* **Task brief**:
Repeat exactly the lines of the listing from the line containing "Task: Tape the" through its last line, and nothing beyond them.

* **Recorded data**:
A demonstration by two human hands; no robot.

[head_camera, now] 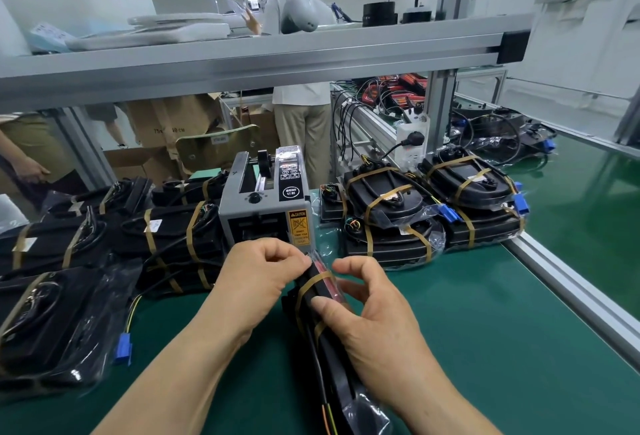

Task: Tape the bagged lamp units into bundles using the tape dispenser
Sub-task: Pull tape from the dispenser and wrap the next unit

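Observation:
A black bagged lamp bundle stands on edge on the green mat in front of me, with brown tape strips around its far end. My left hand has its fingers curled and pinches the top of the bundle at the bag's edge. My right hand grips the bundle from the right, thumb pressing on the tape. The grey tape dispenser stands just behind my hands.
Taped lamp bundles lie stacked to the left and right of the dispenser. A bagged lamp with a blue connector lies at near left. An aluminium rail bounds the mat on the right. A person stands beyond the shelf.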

* **Task response**:
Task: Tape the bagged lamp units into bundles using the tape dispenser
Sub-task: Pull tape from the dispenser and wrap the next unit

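Observation:
A black bagged lamp bundle stands on edge on the green mat in front of me, with brown tape strips around its far end. My left hand has its fingers curled and pinches the top of the bundle at the bag's edge. My right hand grips the bundle from the right, thumb pressing on the tape. The grey tape dispenser stands just behind my hands.
Taped lamp bundles lie stacked to the left and right of the dispenser. A bagged lamp with a blue connector lies at near left. An aluminium rail bounds the mat on the right. A person stands beyond the shelf.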

This finishes the output for the exercise.